За тягучим рассветом – привычное вялое действо: дождались будильника, прокляли все и обреченно воскресли.
Рутина!..
* * *
Через год или два – разговор:
– Знаешь, что самое странное? Нас ведь никто не ломал.
– Но в итоге сломали, как всех.
– А им стыдно, как нам – этим всем?
– Нам не стыдно, а стадно.
– Хочешь сказать, мы – не мы, а они? Я – уже и не я, а она? Но которая?
– Ты – не ты, а, опять же, они. Помнишь, у экзистенциалистов? Формула недолжного существования.
– «Я живут»?
– «Я думают». «Я делают». «Я любят».
– А ты любят?
– Я полагают, что да.
– Но ты не уверены?
– Я боятся подумать, что это не так.
– А я не боятся.
– Ты больше не любят меня?
– Я больше не знают, кто я и кто ты.
– Трусы мы. Подлецы и изменники.
– Потому нам и стадно.
– Потому мы и живы.
– Я живут, ты живут, мы живут. Лишь одна Невозможка живет как ни в чем не бывало.
– С чего ты взяла?
– У нее нет сознания, есть только чутье… Где-то читала, наш мозг принимает решение за восемь секунд до того, как очнется сознание, чтобы постфактум присвоить решение себе. Оно обожает халяву. Но в целом подкорка проворней рассудка и им верховодит.
– Выходит, свобода воли – иллюзия?
– Величайшее надувательство гуманизма, проигравшего все свои ставки и окончательно вылетевшего в трубу.
– Но хотя бы у каждого эта недосвобода – своя?

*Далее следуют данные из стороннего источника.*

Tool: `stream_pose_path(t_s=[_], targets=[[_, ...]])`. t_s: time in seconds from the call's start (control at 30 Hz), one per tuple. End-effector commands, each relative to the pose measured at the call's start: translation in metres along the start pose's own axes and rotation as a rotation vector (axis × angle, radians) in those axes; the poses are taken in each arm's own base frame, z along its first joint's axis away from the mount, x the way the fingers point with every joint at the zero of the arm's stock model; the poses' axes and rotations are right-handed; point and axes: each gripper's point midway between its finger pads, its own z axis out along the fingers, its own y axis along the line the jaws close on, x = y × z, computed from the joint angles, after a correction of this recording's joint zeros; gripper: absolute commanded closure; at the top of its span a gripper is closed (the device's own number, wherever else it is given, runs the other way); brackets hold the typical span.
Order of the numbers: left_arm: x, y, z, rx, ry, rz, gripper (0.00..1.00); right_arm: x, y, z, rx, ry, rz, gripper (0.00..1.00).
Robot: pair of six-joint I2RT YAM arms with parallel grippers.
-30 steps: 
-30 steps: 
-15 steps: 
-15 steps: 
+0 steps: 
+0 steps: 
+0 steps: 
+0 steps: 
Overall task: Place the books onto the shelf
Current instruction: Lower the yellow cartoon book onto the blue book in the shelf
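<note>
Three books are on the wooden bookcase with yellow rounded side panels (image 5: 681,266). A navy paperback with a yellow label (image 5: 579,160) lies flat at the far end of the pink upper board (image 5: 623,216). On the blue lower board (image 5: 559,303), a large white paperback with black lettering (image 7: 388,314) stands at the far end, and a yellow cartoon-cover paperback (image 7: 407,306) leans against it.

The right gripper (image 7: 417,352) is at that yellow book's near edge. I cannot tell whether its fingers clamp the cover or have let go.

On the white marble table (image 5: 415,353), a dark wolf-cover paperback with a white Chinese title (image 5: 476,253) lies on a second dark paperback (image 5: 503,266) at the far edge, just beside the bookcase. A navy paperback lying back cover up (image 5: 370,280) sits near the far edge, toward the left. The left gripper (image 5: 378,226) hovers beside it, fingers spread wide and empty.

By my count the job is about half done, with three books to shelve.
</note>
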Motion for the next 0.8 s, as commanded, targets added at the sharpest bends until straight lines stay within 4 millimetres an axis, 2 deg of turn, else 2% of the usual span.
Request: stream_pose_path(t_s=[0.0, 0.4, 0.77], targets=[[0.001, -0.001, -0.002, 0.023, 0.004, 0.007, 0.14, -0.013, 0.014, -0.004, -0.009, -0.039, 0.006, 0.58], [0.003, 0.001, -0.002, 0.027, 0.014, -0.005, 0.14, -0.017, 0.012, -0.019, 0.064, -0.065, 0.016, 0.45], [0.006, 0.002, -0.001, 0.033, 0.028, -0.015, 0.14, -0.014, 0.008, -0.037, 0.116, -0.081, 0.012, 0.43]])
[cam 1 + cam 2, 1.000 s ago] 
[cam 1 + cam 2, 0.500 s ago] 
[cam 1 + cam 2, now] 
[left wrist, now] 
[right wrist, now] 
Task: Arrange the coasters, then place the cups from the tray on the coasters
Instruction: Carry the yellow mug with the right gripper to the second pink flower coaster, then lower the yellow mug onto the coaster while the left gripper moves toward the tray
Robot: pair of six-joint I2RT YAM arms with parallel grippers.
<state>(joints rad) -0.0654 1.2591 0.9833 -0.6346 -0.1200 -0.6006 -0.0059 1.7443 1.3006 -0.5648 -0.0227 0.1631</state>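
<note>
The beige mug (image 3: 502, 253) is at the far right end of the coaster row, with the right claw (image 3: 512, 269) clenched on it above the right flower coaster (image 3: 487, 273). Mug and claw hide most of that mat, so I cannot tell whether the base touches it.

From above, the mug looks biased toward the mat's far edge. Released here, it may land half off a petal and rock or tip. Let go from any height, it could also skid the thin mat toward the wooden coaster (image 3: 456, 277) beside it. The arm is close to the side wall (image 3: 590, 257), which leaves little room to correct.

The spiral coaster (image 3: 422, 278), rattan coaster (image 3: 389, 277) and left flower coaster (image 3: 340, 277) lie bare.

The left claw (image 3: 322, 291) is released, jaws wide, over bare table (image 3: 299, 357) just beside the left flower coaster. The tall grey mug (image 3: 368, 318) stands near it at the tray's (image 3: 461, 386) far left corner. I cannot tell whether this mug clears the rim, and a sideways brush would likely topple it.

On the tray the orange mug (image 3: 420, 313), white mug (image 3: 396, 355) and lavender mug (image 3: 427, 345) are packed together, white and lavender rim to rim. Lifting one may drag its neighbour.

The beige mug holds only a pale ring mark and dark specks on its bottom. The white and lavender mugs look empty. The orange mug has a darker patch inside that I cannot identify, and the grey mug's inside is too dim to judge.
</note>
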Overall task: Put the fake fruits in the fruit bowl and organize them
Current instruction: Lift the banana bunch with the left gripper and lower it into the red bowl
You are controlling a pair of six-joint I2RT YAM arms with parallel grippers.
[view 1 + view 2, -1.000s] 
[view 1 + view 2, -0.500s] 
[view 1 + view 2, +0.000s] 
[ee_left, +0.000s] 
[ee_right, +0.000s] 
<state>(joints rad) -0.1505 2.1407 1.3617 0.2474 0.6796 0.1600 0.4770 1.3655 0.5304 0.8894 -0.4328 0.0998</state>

– Только в пределах иллюзии.
– Дикость какая-то.
– Дикость. Но имеется и утешение: мозг – фабрикат не серийный, а штучный, почти уникальный. На коленке его не скопируешь.
– Утешение так себе.
– Тем не менее власть предержащих сие положение дел раздражает. Им неймется наладить свое производство голов – чтобы вместо мозгов сходили с конвейера полые чурки. Заливаешь бурду до краев, потом запаял – и порядок.
– Ну, это как раз и не новость.
– А новость, что мы отдаляемся? Тяготимся друг другом, потерянно маемся.
– Глупости. Я тебя очень люблю.
– И совсем не боишься?
– Чего мне бояться?
– Того, что предам, подведу.
– За каким еще дьяволом?
– Мало ли. Женская психика, регулы, приступ мигрени… Могу и сорваться.
– Не можешь.
– Это пока не могу.
– Заруби на носу: ты сорваться не можешь!
– Хочешь историю? Ты же историк.
– Хочу.
– У меня была тетя. Добрейшая женщина. Ради мужа пошла б на костер. Не пошла бы, а – прыгнула. В семье было трое детей. Жили все душа в душу. И вот однажды, шинкуя капусту, тетя поранила палец. Посмотрела, как капает кровь, и направилась в комнату. Дядя лежал на диване с газетой… Здесь я делаю паузу.
– Погоди, ты на что намекаешь? Неужто пырнула?
– Проткнула газету ножом. Там, в груди у него, и оставила. После чего воротилась на кухню, промыла порез, обработала перекисью и залепила пластырем, затем достала бутылку из морозильника, хлопнула стопочку водки и позвонила в «Скорую помощь». Но сперва были пластырь и стопочка… Признать подсудимую невменяемой на процессе, увы, не срослось. Тетя была абсолютно здорова и на вопросы «зачем» отвечала: «Если б знала зачем, то убила бы раньше». А потом оказалось, он ей изменял.
– К чему ты мне это сейчас рассказала?
– Да как-то вдруг вспомнилось. Мозг и те восемь секунд. Думаю, ей их хватило, чтобы пройти от стола до дивана и совершить преступление. Тот самый случай, когда побеждает чутье.
– И что же учуяла ты?
– Я – пока ничего. Ты мне верен?
– А ты сомневаешься?
– Вопрос номер два: можно ль быть верным кому-то, если неверен себе?
– Быть верным кому-то – не фокус. Труднее быть верным себе… Где твоя тетя теперь?
– Умерла.
– За решеткой?
– На так называемой воле. Вдруг поняла, что свободы в тюрьме было больше, и шагнула под поезд… Русская классика. Анна Каренина.
– Просто проткнула газету и даже не посмотрела в лицо? Ни слова ему не сказала?